Exercise aim: When you return the lines below, go from the first through the line with "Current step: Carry", keep them exact, and leave out every picture.

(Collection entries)
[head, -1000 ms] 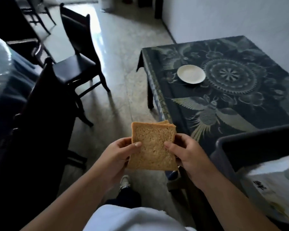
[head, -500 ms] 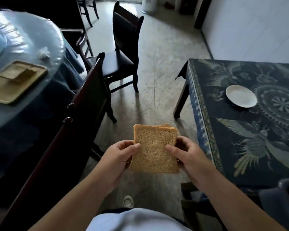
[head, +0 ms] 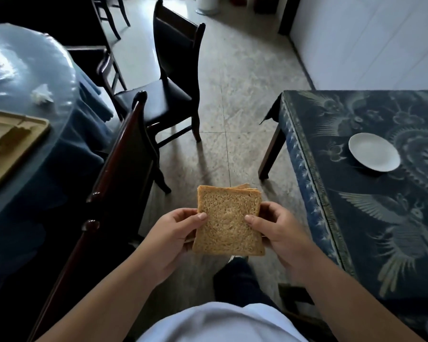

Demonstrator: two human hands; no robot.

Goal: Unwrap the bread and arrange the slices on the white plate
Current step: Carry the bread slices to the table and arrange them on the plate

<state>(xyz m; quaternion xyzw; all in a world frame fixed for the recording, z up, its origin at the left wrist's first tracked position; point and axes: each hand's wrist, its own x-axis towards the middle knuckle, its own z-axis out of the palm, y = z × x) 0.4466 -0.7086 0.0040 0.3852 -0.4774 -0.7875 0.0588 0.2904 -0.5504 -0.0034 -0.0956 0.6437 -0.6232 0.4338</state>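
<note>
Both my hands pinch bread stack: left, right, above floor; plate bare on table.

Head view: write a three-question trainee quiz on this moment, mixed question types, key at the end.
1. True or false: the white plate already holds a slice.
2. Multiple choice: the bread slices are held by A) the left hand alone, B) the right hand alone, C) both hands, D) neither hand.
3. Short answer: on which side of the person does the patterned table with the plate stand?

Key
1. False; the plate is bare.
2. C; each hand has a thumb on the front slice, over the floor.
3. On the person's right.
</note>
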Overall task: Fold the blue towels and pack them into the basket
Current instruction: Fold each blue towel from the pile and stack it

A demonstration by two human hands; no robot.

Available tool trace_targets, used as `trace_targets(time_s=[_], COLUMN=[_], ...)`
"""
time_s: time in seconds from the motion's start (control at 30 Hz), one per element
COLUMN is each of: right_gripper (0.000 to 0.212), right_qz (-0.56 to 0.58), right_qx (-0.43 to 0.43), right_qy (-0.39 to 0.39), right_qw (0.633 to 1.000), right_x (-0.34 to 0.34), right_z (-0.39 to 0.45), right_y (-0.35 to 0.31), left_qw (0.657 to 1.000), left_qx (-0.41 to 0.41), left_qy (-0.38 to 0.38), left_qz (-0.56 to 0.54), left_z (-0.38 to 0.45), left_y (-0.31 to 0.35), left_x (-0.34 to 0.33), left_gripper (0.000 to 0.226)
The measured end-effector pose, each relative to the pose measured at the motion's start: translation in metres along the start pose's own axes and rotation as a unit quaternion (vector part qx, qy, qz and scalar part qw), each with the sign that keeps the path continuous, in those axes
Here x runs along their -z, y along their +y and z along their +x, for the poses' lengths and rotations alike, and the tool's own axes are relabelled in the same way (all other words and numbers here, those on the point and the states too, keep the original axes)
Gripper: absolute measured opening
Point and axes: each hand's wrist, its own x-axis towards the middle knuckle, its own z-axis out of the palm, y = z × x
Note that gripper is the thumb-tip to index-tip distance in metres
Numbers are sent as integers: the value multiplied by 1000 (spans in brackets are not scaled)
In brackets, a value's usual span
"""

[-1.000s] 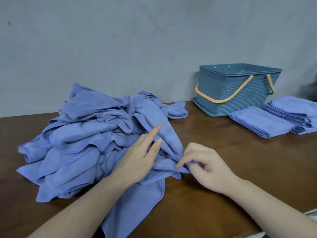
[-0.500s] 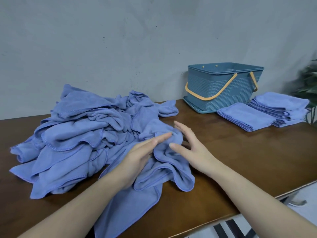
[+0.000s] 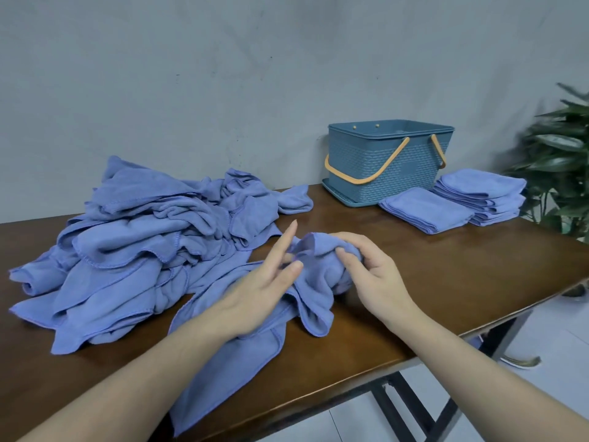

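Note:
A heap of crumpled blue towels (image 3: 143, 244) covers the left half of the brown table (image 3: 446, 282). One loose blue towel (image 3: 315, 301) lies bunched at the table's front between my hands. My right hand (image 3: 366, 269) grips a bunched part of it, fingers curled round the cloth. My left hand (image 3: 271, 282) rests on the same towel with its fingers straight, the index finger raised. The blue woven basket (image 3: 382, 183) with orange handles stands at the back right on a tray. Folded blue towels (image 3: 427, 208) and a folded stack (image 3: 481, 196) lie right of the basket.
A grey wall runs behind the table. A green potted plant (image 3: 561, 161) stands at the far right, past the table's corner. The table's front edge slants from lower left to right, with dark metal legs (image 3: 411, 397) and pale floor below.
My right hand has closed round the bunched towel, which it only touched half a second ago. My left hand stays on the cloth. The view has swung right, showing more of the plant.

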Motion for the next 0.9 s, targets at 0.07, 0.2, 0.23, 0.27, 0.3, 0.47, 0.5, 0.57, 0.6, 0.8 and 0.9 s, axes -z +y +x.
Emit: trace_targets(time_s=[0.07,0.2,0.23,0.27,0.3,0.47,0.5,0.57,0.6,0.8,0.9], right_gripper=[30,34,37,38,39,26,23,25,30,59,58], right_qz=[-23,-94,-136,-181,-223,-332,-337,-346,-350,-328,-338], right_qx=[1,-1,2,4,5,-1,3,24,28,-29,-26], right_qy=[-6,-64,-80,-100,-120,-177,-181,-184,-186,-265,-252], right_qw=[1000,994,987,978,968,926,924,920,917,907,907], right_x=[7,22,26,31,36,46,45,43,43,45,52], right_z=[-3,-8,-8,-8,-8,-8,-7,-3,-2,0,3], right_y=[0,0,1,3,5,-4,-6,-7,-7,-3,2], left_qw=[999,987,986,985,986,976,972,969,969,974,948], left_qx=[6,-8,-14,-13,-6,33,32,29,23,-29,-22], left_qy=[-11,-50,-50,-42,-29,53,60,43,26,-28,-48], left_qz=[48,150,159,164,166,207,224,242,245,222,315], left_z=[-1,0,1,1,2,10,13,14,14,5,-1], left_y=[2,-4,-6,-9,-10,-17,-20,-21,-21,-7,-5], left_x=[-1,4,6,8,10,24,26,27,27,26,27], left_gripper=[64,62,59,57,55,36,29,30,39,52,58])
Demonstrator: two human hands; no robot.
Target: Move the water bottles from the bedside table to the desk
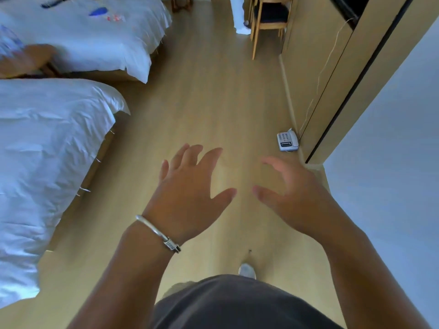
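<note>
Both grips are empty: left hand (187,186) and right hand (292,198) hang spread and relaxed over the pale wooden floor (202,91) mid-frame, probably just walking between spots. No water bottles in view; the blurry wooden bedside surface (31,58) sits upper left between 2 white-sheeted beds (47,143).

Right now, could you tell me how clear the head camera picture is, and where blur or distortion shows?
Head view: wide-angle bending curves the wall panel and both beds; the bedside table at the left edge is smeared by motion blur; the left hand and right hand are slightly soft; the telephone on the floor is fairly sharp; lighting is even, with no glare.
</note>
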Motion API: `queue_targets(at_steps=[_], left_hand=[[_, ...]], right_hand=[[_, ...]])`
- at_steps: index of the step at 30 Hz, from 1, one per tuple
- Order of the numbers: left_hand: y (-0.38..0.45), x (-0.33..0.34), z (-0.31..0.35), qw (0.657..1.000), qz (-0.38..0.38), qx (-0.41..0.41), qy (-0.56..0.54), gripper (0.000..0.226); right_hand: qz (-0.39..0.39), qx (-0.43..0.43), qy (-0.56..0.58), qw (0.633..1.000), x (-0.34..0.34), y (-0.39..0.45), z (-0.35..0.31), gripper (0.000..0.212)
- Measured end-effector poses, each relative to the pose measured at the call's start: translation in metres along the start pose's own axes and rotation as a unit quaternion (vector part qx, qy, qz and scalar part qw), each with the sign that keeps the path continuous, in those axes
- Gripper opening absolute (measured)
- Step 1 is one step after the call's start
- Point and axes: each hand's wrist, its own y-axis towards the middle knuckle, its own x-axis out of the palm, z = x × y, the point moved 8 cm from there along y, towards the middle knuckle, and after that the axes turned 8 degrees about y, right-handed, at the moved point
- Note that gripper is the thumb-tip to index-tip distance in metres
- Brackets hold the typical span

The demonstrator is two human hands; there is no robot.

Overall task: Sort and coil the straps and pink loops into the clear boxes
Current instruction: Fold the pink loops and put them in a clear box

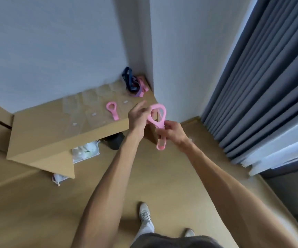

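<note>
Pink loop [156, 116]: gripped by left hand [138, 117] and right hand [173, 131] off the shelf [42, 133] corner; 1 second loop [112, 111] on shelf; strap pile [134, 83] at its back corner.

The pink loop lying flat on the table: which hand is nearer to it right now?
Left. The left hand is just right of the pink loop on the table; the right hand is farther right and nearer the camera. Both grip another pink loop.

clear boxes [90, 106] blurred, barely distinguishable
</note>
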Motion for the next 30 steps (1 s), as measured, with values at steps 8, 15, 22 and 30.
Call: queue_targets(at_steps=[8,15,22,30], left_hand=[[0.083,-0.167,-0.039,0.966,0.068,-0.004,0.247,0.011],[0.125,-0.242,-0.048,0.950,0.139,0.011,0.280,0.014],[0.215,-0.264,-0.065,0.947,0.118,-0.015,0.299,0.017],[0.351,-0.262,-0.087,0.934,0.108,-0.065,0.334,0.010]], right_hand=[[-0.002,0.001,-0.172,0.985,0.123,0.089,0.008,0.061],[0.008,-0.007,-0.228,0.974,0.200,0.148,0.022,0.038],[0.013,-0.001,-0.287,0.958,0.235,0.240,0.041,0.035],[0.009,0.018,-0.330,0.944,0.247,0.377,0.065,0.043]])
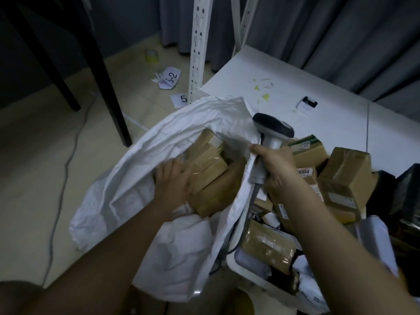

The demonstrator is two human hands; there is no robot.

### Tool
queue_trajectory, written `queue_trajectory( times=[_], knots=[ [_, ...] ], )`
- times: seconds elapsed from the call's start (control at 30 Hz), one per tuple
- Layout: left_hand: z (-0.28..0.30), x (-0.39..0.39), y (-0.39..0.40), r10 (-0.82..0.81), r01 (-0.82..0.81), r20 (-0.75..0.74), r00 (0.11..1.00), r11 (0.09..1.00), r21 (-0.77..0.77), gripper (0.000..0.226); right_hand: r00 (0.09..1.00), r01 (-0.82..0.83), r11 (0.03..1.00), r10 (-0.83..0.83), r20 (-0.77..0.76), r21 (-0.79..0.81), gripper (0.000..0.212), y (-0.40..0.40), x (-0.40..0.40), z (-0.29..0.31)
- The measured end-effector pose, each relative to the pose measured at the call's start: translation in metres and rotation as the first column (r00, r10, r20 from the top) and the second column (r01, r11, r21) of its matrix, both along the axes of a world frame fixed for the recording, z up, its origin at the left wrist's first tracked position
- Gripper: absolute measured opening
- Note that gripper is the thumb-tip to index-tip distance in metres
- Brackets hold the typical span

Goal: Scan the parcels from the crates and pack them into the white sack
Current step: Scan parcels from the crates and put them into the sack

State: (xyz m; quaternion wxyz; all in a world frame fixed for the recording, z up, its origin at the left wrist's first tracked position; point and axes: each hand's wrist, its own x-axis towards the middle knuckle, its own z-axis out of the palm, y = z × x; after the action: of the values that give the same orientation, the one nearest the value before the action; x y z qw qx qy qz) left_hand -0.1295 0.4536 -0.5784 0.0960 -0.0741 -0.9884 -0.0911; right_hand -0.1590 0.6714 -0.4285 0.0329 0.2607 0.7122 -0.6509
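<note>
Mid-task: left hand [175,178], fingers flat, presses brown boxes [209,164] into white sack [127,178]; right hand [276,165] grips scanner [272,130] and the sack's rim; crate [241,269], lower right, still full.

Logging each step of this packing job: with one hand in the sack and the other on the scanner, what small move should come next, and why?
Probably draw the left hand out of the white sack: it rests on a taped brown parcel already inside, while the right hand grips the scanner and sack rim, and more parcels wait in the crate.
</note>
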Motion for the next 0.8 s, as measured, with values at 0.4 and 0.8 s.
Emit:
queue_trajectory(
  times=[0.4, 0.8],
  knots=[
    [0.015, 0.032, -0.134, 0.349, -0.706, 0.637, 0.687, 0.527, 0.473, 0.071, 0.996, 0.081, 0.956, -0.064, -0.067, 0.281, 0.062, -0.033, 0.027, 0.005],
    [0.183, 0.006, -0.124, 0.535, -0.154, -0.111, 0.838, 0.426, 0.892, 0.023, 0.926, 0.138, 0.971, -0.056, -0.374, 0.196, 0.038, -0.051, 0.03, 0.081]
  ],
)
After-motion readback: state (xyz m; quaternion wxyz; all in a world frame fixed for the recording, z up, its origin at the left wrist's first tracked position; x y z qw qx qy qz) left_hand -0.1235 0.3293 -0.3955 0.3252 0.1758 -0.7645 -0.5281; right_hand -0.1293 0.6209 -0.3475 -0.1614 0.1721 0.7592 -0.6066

Solved exercise:
[head, -1000 ms] 
[head, -500 ms] 
[head, +0 ms] 

Demonstrator: two human hands; no robot.

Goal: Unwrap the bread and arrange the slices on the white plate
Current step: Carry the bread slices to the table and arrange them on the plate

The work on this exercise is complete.